What you need to do | Copy nothing but the lines below running from the line containing "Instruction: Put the" through the line containing "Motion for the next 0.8", both end lines included.

Items from a dataset:
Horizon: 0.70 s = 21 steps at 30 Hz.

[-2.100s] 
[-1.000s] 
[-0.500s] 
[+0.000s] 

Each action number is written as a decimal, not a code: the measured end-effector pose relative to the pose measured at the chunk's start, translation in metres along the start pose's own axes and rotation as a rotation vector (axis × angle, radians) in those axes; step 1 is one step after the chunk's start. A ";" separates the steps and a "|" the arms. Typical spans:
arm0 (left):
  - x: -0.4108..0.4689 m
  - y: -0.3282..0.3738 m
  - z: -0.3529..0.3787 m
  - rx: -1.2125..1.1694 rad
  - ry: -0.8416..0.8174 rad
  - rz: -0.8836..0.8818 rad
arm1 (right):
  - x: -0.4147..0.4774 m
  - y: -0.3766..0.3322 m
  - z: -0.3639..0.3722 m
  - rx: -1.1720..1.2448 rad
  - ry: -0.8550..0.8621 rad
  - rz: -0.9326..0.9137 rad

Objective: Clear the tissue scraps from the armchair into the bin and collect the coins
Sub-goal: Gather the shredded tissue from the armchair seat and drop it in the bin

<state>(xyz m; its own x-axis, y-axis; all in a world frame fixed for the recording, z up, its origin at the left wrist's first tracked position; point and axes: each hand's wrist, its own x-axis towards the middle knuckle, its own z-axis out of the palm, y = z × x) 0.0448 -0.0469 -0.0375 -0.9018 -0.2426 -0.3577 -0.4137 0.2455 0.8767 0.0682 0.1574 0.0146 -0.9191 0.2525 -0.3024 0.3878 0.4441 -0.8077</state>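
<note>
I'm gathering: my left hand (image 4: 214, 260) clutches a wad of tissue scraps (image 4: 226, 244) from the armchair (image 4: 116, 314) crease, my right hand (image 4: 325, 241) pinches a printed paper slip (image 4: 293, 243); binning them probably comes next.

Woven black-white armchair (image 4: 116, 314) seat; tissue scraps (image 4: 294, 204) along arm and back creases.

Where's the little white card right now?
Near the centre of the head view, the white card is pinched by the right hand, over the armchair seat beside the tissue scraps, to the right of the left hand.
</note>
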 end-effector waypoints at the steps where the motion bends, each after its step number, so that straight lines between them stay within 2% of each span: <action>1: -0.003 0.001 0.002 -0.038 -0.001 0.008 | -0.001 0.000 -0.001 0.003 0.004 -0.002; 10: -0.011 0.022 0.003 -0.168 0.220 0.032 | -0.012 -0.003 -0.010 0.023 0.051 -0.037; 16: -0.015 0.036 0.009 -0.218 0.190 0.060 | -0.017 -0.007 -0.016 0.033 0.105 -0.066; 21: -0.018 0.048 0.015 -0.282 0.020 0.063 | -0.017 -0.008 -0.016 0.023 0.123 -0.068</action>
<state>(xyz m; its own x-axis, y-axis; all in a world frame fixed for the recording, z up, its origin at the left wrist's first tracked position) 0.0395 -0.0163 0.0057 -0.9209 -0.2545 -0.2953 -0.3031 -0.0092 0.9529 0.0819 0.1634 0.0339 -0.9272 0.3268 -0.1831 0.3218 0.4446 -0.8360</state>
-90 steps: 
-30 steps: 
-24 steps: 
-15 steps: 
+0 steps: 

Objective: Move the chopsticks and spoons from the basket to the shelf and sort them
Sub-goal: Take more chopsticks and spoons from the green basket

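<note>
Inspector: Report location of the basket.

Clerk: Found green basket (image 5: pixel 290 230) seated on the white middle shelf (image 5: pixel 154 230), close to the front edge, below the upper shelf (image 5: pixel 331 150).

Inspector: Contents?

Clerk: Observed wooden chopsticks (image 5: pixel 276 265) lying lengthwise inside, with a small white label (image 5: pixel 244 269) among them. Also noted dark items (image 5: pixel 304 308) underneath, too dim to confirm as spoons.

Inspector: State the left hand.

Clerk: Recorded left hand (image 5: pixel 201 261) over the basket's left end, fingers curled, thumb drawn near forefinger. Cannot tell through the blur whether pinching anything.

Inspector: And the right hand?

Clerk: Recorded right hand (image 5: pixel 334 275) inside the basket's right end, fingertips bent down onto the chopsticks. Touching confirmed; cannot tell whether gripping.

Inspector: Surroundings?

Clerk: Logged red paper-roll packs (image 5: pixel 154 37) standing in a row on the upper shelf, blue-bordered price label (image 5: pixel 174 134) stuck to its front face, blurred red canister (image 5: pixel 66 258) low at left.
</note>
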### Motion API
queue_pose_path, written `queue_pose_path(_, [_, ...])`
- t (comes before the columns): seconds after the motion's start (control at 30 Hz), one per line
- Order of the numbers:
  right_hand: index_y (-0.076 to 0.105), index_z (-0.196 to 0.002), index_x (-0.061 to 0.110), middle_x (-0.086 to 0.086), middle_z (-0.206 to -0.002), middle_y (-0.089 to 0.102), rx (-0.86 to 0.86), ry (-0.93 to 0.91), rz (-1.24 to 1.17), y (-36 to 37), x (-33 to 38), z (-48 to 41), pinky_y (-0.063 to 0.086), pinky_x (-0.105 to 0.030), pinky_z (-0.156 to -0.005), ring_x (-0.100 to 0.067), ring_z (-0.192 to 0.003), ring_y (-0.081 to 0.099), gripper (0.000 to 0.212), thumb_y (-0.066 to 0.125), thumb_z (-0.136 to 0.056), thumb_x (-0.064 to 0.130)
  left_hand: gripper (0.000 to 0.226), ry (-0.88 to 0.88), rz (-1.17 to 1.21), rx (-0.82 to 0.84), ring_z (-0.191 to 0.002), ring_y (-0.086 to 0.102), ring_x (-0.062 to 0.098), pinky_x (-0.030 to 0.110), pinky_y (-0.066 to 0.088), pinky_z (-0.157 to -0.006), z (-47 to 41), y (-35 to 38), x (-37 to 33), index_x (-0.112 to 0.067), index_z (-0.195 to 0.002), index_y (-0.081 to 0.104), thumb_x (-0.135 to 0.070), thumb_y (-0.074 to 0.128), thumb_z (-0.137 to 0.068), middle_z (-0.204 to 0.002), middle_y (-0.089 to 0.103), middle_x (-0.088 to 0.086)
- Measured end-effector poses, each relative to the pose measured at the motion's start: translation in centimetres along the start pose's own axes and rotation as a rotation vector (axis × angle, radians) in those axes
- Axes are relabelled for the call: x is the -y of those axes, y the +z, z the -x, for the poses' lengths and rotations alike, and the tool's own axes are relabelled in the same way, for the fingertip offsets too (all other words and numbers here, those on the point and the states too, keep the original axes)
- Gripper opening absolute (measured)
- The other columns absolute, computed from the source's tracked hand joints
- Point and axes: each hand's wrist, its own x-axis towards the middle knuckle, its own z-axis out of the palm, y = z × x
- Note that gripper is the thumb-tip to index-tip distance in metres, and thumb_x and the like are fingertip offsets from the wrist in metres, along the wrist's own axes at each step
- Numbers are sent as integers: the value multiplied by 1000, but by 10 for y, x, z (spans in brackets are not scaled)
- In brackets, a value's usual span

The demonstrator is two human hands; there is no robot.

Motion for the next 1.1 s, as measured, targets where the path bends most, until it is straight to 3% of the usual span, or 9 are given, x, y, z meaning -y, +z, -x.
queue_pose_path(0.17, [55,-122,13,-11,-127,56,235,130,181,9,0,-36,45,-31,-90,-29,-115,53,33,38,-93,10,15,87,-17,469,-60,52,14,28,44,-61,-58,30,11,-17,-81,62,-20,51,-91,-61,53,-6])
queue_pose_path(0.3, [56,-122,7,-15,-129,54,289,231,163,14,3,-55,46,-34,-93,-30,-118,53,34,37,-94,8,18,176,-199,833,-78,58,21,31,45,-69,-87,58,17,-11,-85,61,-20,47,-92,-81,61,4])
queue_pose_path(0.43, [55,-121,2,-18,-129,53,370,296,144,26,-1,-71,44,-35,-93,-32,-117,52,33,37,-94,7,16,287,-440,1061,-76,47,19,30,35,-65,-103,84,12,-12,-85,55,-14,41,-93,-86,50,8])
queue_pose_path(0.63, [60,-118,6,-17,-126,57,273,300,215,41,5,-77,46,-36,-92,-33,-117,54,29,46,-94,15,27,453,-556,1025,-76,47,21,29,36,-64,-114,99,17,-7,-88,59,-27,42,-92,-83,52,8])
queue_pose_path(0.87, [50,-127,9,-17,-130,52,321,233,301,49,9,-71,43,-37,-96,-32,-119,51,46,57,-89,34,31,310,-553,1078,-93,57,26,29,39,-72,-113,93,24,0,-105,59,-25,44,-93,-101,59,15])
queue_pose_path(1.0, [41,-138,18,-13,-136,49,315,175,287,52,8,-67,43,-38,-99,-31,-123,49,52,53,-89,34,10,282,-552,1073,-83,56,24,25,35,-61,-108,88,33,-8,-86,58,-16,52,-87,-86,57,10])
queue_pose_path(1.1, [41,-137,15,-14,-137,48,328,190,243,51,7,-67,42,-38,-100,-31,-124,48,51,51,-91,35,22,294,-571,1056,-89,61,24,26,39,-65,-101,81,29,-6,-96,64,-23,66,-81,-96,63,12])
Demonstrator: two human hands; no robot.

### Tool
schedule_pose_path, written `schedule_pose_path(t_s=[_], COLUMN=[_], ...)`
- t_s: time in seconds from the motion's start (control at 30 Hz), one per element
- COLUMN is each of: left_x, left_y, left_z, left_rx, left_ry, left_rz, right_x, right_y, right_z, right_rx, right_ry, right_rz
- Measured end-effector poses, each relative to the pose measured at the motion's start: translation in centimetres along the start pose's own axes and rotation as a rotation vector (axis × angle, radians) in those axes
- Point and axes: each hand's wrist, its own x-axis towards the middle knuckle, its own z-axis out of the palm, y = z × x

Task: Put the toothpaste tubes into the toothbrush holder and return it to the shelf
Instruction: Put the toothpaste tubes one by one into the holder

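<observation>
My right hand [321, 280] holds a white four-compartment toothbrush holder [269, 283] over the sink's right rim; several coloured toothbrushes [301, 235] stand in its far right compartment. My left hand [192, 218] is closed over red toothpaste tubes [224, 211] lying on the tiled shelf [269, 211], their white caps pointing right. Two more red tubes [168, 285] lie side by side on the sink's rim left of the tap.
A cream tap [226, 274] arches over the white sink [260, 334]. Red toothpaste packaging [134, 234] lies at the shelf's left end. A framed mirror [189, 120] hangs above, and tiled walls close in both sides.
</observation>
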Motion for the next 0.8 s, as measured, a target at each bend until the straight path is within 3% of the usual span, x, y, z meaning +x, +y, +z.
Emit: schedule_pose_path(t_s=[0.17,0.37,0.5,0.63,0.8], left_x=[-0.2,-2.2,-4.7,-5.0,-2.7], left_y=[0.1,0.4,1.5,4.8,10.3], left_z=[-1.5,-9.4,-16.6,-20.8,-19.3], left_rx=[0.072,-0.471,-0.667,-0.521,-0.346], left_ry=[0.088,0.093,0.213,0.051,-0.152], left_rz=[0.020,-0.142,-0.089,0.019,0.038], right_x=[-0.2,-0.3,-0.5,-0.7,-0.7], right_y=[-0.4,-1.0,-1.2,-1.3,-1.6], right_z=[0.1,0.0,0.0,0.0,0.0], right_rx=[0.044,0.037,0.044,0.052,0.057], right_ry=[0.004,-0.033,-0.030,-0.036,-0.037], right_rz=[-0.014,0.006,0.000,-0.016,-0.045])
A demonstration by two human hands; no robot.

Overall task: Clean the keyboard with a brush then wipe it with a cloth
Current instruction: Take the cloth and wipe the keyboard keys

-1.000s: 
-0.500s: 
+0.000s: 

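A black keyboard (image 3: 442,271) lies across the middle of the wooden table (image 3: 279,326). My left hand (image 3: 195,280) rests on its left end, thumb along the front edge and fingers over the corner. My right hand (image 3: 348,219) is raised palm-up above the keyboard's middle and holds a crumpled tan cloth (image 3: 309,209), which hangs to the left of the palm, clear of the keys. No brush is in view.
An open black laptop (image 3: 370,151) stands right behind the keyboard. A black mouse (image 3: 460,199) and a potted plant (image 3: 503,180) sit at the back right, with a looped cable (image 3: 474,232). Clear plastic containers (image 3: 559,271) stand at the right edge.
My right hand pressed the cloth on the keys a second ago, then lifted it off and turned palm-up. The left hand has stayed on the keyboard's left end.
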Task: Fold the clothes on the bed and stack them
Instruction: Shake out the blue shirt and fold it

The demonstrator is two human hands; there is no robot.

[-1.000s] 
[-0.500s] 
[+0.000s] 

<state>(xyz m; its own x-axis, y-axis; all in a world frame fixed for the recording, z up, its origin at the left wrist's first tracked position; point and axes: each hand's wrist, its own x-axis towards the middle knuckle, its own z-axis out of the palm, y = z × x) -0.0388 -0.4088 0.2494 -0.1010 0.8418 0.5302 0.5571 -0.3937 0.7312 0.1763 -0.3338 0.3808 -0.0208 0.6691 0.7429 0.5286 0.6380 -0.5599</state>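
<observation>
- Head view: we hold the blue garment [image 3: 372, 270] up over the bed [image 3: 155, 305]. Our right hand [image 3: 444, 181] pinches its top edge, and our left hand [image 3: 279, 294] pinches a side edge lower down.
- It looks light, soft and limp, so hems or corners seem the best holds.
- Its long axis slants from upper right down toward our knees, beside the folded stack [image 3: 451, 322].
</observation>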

Response |
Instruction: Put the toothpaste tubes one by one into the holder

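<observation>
My right hand [321, 280] holds a white four-compartment toothbrush holder [269, 283] over the sink's right rim; several coloured toothbrushes [301, 235] stand in its far right compartment. My left hand [192, 218] is closed over red toothpaste tubes [224, 211] lying on the tiled shelf [269, 211], their white caps pointing right. Two more red tubes [168, 285] lie side by side on the sink's rim left of the tap.
A cream tap [226, 274] arches over the white sink [260, 334]. Red toothpaste packaging [134, 234] lies at the shelf's left end. A framed mirror [189, 120] hangs above, and tiled walls close in both sides.
</observation>
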Motion for the next 0.8 s, as measured, a target at each bend until the straight path is within 3% of the usual span, x, y, z meaning +x, +y, +z.

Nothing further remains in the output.